Special notice requirements apply to the taking of a deposition of a corporation or other fictitious entity which is known as a deposition of person most knowledgeable or PMK deposition.

Code of Civil Procedure § 2025.230 states that, “If the deponent named is not a natural person, the deposition notice shall describe with reasonable particularity the matters on which examination is requested. In that event, the deponent shall designate and produce at the deposition those of its officers, directors, managing agents, employees, or agents who are most qualified to testify on its behalf as to those matters to the extent of any information known or reasonably available to the deponent.”

A recent California Court of Appeal case stated that “[t]he purpose of this provision is to eliminate the problem of trying to find out who in the corporate hierarchy has the information the examiner is seeking. E.g., in a product liability suit, who in the engineering department designed the defective part?” See Maldonado v. Sup.Ct. (ICG Telecom Group, Inc.) (2002) 94 Cal.App.4th 1390, 1395.

And a deposition notice is sufficient to compel a party or “party-affiliated” witnesses to produce books, records or other materials—including electronically-stored information—in their possession at the time of deposition … as long as the notice of deposition specifies with reasonable particularity the materials or category of materials (including any electronically-stored information) they are to produce. See Code of Civil Procedure § 2025.220(a)(4).

ADVANTAGES OF DEPOSITIONS:

  • Obtaining evidence from individuals or entities that are not parties to the action. A deposition is the only discovery method authorized by California law that permits you to obtain testimony, documents, electronically stored information, and other evidence from an individual or entity that is not a party to the action. See Code of Civil Procedure §§ 2020.010 through 2020.510.
  • Locks in testimony of opposing parties and possible unfriendly witnesses. Depositions are usually the best way to lock in the testimony of unfriendly witnesses and opposing parties.
  • Allows for personal observations of the witness. The attorney has an opportunity to personally observe the deponent in an examination setting and assess his or her potential effect on the trier of fact if the case goes to trial.
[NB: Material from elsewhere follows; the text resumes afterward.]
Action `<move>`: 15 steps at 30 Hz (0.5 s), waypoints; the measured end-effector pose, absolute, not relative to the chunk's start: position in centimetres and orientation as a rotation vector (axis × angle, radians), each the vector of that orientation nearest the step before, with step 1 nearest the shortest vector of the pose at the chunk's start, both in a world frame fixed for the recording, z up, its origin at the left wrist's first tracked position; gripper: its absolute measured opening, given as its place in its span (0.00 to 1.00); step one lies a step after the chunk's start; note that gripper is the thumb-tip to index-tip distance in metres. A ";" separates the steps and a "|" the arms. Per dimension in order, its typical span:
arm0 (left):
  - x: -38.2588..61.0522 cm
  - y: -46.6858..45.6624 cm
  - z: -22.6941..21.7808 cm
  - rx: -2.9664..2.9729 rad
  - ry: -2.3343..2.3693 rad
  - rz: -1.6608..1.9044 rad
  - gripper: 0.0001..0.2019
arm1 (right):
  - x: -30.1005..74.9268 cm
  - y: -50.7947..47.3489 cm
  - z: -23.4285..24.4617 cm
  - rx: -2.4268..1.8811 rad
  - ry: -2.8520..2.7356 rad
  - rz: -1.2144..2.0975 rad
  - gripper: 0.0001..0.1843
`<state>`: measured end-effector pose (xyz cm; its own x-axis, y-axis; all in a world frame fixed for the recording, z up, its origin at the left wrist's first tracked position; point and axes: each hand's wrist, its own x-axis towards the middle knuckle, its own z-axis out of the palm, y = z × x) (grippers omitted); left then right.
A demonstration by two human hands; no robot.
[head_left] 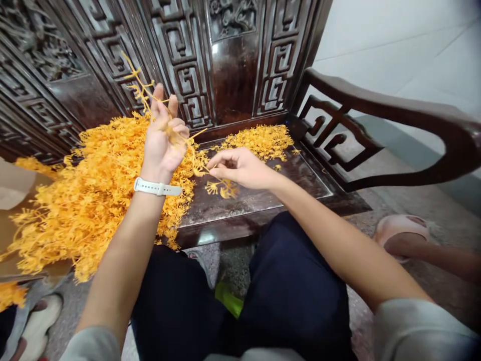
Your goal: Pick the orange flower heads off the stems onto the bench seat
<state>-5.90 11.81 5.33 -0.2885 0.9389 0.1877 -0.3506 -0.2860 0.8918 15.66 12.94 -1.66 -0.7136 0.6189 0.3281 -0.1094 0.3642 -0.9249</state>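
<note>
My left hand (pixel 163 135) is raised above a dark wooden seat (pixel 263 193), fingers curled around a long yellow plastic sprig (pixel 141 90) that sticks up past my fingertips. My right hand (pixel 236 166) hovers low over the seat and pinches the lower end of the same sprig, where small yellow pieces (pixel 221 189) hang just above the wood. A big heap of yellow plastic sprigs (pixel 90 195) lies to the left of my hands. A smaller pile of loose yellow pieces (pixel 261 141) sits at the back of the seat.
The carved dark backrest (pixel 225 60) rises behind the piles, and a curved armrest (pixel 394 110) runs along the right. A pink slipper (pixel 402 233) on someone's foot is on the floor at right. My knees in dark trousers (pixel 293 286) are close to the seat's front edge.
</note>
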 end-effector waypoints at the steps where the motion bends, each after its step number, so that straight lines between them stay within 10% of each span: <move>1: -6.6 11.9 4.8 0.955 0.992 1.729 0.14 | 15.8 13.1 -1.9 -0.428 -2.010 1.395 0.13; 15: -3.7 11.9 0.2 1.048 0.828 1.155 0.23 | 15.5 15.9 -3.4 -0.601 -1.486 1.416 0.09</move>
<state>-3.65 11.95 0.22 0.2269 0.9739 0.0035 -0.3092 0.0686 0.9485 15.51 15.92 -3.36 -0.4170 0.8581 0.2997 -0.2579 0.2045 -0.9443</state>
And if the deposition is videotaped there is an additional advantage in that the trier of fact may also observe the demeanor of the witness during their deposition.
  • Obtain spontaneous responses. Your attorney can elicit more spontaneous and complete answers to his questions than with interrogatories because the witness’ responses are less likely to have been rehearsed with opposing counsel; and if the witness tries to evade a question or not answer it completely your attorney can immediately follow it with narrower, more precise questions until you are satisfied with the response.
  • No numerical limit to questions. Unlike the numerical limits imposed by California law on interrogatories and requests for admission, there are no limits on the number of questions that can be asked of a witness during a deposition although there is a general 7  hour time limit on the length of depositions for most individuals imposed by Code of Civil Procedure § 2025.290.
  • Defendants may obtain early discovery. If you are the defendant, you can notice a deposition as soon as you have been served with the complaint or appear in the action, whichever occurs first. Code of Civil Procedure § 2025.210(a).
  • Promoting settlement.  If you want to settle the case and your attorney is deposing someone with settlement authority, carefully worded questions supported by documents demonstrating the strength of your case may affect the other party’s confidence in its claims or defenses and help lessen a party’s resolve to bring the matter to trial.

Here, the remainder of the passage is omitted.